O documentário inédito intitulado “Infância, o Futuro em Alerta”, produzido pelo Departamento de Jornalismo da TV Cultura, foi exibido no dia 10 de dezembro de 2025. A obra analisa os efeitos das mudanças climáticas na saúde mental de crianças até seis anos de idade.
Impactos no Brasil e no mundo
No Brasil, aproximadamente 40 milhões de crianças e adolescentes enfrentam diretamente as consequências da crise climática. Globalmente, esse número pode chegar a 1 bilhão, conforme relatórios do UNICEF.
Consequências das mudanças climáticas
Eventos climáticos como secas e enchentes dificultam a produção de alimentos, impactando a oferta de refeições. Além disso, a poluição e o aumento das temperaturas afetam a saúde física e mental, prejudicando o desenvolvimento intelectual das crianças.
Riscos à saúde e aprendizado
Os fenômenos climáticos extremos elevam a probabilidade de doenças respiratórias e desnutrição, além de causar interrupções no ano letivo, comprometendo a frequência escolar e o aprendizado das crianças.
Traumas emocionais
Crianças entrevistadas no documentário relatam medo intenso, como aumento da frequência cardíaca ao ouvirem a chuva. Segundo o psicólogo Paulo Bueno, os traumas mais significativos ocorrem na primeira infância.

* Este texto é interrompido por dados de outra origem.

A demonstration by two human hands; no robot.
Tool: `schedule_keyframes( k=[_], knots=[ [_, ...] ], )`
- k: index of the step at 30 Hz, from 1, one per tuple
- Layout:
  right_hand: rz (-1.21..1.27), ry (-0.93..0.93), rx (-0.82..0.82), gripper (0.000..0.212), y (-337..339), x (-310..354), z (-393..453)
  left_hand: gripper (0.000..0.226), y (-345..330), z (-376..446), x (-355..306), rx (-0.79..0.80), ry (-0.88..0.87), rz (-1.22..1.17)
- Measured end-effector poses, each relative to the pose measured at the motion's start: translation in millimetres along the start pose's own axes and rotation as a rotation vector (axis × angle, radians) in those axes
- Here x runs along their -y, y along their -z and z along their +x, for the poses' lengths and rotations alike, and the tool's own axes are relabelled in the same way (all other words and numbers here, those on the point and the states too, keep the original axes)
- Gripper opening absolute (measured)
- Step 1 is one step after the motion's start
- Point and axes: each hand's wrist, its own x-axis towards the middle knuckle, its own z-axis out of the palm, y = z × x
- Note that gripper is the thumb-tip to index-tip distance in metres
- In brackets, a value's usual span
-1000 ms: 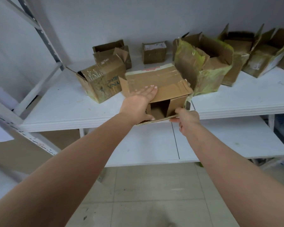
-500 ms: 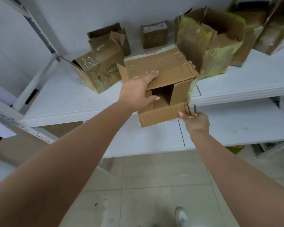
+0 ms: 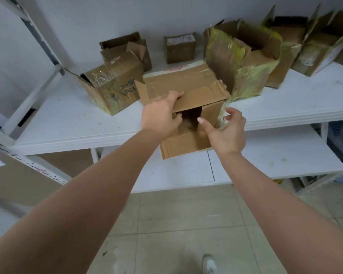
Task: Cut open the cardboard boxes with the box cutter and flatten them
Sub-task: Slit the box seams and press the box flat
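Shelf (image 3: 67, 123) carried the whole stock: one brown box (image 3: 186, 89) at the front edge under the hands, a printed box (image 3: 115, 89) just beside it on the left, a yellow-taped box (image 3: 244, 62) touching or nearly touching it on the right, further boxes behind and at far right.

Working box lay on its side, open end facing the person, bottom flap (image 3: 184, 145) hanging out past the shelf edge over the lower shelf (image 3: 285, 155). Risk: with that much overhang, a pull could tip the box off onto the floor.

Left hand (image 3: 160, 113) gripped the top flap, fingers curled over its edge. Risk: one-handed hold, so the box could twist if the flap tore along its taped crease.

Right hand (image 3: 226, 131) was apart from the cardboard or only just touching it, fingers loosely spread, holding nothing visible. Box cutter was not seen anywhere in view; could not tell where it was. Risk: if flaps were forced by hand, tape would tear ragged instead of cutting clean. Risk: loose tape (image 3: 223, 113) at the right corner could snag the fingers.
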Motion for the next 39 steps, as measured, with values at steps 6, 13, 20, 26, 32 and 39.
schedule_keyframes(
  k=[6,13,20,26,32,39],
  knots=[
    [-0.081,0.008,0.042,0.077,-4.2,13.0,5.1,0.071,3.0,-5.2,7.1,0.097,-0.097,-0.012],
    [-0.005,0.033,0.1,0.053,17.4,-1.7,7.1,0.093,31.2,-16.5,32.8,0.196,-0.246,0.089],
    [0.08,0.093,0.15,0.029,10.4,-3.7,23.7,0.105,44.3,-38.9,44.8,0.009,-0.092,0.132],
    [0.135,-0.037,0.07,0.026,8.8,-4.2,35.4,0.109,49.0,-42.2,64.9,0.004,0.053,0.233],
    [0.208,0.042,0.135,0.033,13.6,4.3,37.8,0.088,28.0,-55.5,69.1,0.135,0.189,-0.321],
    [0.341,0.188,0.143,0.022,35.3,21.6,58.5,0.08,24.7,-42.2,35.4,0.116,0.194,-0.078]
  ],
)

Vulnerabilidade social e seus efeitos
A emergência climática afeta profundamente o bem-estar emocional das crianças, especialmente aquelas em situação de vulnerabilidade social. Para esses pequenos, cada evento extremo se traduz em medo e insegurança, prejudicando seu desenvolvimento emocional e perspectivas futuras.
Dados alarmantes sobre o futuro
O documentário destaca que 18 milhões de crianças brasileiras de 0 a 6 anos já sentem os impactos das mudanças climáticas, sendo 8 milhões em contextos de pobreza. Pesquisas indicam que crianças nascidas em 2020 enfrentarão, ao longo da vida, 6,8 vezes mais ondas de calor e quase três vezes mais inundações do que aquelas nascidas em 1960.